O zaman küçüktüm. Bu yüzden ne yapmam gerektiğini bilmez öylece ağlardım. Saatlerce. Birilerinin gelip beni teselli etmesini çok istemiştim. Ama kimse gelmemişti. Zaten beni orada seven kimse de yoktu. Hepsi zorbalık gördüğü için o kampa gelip yeni bir hayat başlangıcı yapmak istiyordu. Ama kaçtıkları zorbalardan hiçbir farkları yoktu. Çünkü şimdi güçlü olan onlar ezik olan da bendim. Ötekileştirecekleri birileri vardı ellerinde. Ölümüne zorbalamaktan geri durmazlardı. Çünkü zaten yıllarca bunun içinde yanıp tutuşmamışlar mıydı? Aslında içlerindeki o ateşi onlara hiçbir zararı olmayan kızdan çıkarmak istemişlerdi.

Benden…

Altı ay sonra o kamptan döndüğümde sekizinci yaşım bitmek üzereydi. İşte o zaman gittiğim halimden çok daha kötü bir halde dönmüştüm. Babamın kilolu olduğumu söyleyip beni gönderdiği şişmanlar kampından artı beş kiloyla geri dönmüştüm.

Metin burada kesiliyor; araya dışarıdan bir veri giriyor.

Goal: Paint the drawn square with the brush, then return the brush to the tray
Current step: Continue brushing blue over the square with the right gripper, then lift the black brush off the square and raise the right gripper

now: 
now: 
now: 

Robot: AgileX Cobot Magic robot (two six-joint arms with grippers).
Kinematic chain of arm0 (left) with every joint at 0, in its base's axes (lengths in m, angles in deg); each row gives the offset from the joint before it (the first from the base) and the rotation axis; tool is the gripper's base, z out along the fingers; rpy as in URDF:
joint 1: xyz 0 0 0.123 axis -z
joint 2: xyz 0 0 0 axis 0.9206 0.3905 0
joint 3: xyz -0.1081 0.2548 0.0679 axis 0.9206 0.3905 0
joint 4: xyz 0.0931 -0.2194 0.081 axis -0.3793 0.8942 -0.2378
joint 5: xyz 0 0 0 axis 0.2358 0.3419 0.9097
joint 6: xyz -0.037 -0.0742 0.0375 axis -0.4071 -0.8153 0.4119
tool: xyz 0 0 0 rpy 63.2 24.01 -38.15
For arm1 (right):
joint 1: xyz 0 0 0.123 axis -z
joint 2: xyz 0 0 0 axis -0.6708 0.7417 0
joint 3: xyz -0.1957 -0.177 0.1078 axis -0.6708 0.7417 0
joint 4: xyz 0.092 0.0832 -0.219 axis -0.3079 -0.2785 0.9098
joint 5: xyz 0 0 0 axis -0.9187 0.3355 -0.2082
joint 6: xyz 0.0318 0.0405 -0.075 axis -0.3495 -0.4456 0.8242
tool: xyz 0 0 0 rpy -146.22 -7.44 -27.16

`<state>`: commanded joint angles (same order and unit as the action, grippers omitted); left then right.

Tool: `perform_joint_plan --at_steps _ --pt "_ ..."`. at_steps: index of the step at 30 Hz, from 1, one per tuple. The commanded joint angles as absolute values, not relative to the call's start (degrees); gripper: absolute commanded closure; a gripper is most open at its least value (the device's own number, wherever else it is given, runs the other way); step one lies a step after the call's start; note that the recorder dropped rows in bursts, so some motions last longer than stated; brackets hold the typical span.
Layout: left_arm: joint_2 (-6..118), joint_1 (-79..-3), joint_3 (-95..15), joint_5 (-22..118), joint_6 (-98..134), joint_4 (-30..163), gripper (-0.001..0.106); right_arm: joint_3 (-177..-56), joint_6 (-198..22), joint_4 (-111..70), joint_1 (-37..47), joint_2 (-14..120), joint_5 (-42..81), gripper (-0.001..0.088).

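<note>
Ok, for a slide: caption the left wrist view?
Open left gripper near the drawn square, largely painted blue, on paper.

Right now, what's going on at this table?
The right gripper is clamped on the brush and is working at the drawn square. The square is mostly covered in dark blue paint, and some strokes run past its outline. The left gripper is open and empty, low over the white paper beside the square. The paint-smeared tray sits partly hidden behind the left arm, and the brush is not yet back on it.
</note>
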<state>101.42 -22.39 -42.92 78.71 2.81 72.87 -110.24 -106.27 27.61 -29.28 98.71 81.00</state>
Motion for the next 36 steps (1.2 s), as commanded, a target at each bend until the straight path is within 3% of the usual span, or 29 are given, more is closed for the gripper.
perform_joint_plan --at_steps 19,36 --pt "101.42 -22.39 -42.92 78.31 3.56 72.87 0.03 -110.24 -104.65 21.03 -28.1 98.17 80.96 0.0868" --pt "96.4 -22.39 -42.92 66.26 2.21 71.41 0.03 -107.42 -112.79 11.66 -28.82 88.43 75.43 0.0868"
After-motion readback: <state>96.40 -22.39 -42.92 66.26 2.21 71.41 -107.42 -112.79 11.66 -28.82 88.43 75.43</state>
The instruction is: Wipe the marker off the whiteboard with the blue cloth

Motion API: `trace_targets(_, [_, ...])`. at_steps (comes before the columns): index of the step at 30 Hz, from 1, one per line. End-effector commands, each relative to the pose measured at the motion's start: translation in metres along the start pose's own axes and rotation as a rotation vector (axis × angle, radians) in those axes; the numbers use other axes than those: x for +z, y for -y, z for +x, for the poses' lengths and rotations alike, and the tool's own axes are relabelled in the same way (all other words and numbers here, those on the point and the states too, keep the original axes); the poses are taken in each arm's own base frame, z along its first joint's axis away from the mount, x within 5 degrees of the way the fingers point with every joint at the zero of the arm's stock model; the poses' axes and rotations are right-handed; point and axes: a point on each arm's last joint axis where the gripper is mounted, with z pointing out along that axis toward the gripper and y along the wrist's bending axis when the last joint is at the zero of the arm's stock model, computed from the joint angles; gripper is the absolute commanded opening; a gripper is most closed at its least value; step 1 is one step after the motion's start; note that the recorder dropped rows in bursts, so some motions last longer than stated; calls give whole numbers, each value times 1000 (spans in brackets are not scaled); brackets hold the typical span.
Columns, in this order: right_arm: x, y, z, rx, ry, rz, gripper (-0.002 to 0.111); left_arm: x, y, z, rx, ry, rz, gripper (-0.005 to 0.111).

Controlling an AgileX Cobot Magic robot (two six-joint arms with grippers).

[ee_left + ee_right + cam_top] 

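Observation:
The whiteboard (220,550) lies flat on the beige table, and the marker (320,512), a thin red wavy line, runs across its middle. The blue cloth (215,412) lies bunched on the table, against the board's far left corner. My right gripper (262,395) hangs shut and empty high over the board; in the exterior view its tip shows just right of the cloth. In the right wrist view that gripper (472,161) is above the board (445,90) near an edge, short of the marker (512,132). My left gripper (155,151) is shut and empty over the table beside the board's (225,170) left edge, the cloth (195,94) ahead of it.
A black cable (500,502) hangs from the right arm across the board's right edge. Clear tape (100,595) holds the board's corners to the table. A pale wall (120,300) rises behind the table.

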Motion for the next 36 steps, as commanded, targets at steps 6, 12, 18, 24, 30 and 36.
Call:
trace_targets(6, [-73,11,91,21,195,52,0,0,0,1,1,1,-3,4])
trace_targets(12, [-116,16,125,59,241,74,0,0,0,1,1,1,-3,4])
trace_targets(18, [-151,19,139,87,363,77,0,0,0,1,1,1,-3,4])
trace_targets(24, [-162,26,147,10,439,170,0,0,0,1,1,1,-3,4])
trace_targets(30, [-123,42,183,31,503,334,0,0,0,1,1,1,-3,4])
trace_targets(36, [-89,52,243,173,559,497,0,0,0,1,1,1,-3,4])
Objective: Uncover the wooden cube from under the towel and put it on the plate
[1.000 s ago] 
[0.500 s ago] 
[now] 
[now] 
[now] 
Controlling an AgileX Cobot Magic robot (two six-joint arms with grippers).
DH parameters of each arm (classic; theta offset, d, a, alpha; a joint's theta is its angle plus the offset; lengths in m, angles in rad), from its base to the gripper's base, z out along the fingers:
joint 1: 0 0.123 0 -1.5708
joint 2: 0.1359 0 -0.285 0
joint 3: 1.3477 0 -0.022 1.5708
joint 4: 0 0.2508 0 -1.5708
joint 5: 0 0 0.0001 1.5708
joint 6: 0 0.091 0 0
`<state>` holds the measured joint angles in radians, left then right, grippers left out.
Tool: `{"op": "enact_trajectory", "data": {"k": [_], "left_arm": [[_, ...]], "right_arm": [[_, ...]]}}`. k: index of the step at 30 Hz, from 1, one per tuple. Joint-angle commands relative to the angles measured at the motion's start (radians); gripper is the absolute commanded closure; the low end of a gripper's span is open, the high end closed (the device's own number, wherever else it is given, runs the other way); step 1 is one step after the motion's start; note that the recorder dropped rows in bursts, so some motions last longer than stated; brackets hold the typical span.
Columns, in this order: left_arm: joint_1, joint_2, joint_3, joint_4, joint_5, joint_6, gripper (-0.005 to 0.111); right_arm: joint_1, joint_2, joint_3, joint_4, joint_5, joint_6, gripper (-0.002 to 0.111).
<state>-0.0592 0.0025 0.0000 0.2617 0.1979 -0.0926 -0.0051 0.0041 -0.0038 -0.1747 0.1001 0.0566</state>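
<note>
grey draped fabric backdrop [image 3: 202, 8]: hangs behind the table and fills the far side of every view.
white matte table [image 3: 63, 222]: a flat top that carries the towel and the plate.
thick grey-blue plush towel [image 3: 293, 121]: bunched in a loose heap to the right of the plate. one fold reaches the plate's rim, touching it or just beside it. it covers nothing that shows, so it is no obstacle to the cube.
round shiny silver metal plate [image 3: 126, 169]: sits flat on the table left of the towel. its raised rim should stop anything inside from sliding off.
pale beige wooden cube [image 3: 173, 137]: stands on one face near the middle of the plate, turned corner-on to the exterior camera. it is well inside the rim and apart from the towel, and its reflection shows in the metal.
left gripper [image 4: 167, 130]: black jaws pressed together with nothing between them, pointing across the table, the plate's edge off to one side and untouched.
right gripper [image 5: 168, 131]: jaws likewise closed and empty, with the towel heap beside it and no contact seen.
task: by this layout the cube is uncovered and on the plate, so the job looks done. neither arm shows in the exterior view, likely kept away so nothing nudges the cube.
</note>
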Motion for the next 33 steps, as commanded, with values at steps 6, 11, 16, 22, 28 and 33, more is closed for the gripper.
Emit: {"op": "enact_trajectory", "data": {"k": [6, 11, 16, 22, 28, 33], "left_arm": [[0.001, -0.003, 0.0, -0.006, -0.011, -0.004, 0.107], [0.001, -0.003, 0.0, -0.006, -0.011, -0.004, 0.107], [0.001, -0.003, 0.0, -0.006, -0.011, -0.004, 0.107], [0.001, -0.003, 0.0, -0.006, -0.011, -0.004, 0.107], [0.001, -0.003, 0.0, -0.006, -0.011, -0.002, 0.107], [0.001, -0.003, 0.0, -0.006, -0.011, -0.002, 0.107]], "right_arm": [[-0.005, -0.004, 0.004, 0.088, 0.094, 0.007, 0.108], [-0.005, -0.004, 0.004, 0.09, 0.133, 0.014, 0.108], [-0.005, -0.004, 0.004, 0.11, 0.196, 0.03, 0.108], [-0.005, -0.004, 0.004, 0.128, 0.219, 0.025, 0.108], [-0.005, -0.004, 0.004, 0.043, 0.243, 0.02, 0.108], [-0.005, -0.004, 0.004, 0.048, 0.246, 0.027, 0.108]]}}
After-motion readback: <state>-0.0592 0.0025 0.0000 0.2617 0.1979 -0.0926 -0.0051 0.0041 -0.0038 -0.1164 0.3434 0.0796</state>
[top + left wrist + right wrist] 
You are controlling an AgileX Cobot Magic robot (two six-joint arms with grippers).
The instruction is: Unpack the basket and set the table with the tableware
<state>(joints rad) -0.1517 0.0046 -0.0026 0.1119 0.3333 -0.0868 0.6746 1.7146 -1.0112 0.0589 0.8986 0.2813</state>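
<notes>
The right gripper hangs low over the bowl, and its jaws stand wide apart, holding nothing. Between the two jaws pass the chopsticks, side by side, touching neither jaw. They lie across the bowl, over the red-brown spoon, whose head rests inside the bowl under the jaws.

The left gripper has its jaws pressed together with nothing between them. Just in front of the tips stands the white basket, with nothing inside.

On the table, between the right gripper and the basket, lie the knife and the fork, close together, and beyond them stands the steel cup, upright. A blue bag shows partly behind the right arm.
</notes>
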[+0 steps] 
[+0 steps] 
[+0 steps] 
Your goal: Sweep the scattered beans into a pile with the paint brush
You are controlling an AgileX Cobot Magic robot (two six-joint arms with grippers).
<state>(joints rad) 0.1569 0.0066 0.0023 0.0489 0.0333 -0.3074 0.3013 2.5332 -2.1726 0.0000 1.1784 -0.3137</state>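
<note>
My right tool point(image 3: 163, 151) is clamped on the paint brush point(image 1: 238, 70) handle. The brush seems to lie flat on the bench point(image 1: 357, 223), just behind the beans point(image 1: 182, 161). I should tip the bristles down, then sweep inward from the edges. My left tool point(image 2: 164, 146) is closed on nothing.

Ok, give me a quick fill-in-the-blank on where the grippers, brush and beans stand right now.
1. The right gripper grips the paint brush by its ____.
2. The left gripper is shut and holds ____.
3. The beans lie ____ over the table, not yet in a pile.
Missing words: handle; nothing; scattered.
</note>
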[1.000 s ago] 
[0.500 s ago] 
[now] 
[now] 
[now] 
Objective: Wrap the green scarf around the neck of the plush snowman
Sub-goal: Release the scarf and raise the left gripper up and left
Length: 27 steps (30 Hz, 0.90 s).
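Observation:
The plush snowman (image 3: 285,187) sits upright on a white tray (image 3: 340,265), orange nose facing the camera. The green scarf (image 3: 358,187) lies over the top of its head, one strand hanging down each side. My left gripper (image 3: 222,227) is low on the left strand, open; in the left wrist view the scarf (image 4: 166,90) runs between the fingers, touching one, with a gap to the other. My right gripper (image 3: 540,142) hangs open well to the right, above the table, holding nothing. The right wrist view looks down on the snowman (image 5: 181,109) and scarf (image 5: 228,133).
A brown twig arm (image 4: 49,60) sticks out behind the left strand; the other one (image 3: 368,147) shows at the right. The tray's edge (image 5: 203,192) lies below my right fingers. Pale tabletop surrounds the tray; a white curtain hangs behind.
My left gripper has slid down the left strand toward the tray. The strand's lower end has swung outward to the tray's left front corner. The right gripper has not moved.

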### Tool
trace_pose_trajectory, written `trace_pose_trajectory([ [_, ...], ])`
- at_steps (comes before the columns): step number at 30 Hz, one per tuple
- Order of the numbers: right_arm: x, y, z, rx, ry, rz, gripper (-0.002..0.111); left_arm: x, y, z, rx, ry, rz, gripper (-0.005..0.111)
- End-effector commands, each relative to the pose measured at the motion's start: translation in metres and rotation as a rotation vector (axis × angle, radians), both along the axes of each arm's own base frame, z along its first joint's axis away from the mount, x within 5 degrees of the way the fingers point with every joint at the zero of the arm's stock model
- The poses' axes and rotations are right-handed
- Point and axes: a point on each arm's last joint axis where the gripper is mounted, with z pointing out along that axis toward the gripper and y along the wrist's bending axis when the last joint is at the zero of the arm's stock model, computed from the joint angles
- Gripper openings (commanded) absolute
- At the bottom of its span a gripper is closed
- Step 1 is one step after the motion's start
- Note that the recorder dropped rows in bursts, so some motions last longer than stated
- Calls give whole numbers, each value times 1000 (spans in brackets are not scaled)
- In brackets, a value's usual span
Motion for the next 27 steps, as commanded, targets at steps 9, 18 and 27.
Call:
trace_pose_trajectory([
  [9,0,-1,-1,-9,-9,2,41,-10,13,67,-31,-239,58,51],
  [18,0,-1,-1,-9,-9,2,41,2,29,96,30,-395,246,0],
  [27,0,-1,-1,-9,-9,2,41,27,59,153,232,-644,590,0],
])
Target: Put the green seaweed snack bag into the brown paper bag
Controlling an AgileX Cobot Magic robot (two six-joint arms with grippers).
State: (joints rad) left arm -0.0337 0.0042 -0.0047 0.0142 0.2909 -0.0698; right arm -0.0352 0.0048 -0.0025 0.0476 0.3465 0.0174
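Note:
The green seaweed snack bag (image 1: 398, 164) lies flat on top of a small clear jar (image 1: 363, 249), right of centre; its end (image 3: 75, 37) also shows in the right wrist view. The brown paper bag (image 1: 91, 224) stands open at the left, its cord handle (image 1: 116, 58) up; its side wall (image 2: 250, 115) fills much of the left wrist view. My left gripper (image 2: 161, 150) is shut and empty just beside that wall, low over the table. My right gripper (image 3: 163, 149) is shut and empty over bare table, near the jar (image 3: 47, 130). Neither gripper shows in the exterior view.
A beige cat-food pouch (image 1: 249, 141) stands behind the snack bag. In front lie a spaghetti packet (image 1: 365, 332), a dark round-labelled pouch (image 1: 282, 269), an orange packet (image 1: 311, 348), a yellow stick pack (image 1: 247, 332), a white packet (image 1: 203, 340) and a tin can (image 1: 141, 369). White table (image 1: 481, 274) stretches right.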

“Benden nasıl kurtulacağını mı düşünüyorsun?” diyen Alkım’a baktım. Güneşin altında ışıldayan cildine. Öyle parlayan bir cilt için bir servet ödüyordum. Muhteşem bir vücudu vardı ve öyle görünebilmek için günlerce aç kalmam gerekiyordu.

“Bu mümkün mü?” diye sordum yüzüme yerleştirdiğim sinir bozucu bir gülümsemeyle.

Ceplerini boşalttıktan sonra gözünü biraz olsun korkutmuş olmalıyım ki susmayı seçmişti. Ya da şu anda bulunduğumuz lokasyon da onu korkutuyor olabilirdi. Burası Samiramis’in bölgesiydi. Evsizler bu sokağın önünden bile geçmezdi. Çünkü kaptıracakları şey paraları değil uzuvları olurdu. Bu yüzden onu buraya getirirken iyice bir kafasını karıştırmış yolu olabildiğince uzatarak gelmiştim.

“Cık!” diye bir ses çıkarttı. “Mümkün değil.” Kalın dudakları konuştuğu anlarda içe doğru kıvrılıyordu. Yazın son günlerinde olmamıza rağmen hava epey bir sıcaktı ve terlemişti. Sürekli tişörtünün önünü yelleyip duruyordu.

“Başına nasıl bir bela aldığının farkında bile değilsin değil mi?” ne sanıyordu? Bunun bir şaka olduğunu falan mı? Çünkü bu güvenlik görüntülerini silip kaldığı evlere benzemezdi. Ama en başında onu uyarmıştım. Gelmekte ısrarcı olan oydu. Ve bu yüzden kendimi suçlu falan hissetmeyecektim.

“Onun farkındayım.” derken gözlerini bir saniye olsun kırpmadan bana bakmıştı ve aynı şeyi kast ettiğimizden oldukça şüpheliydim.

“Ona bunun hesabını soracağım.” Diye bağıran adamın sesini duyduğumda yeniden elimi konuşmak için ağzını açan Alkım’ın dudaklarının üstüne kapatıp onu duvarın köşesine çektim. Boşta kalan elimin işaret parmağımı dudaklarımın üzerine götürüp susmasını işaret ettim.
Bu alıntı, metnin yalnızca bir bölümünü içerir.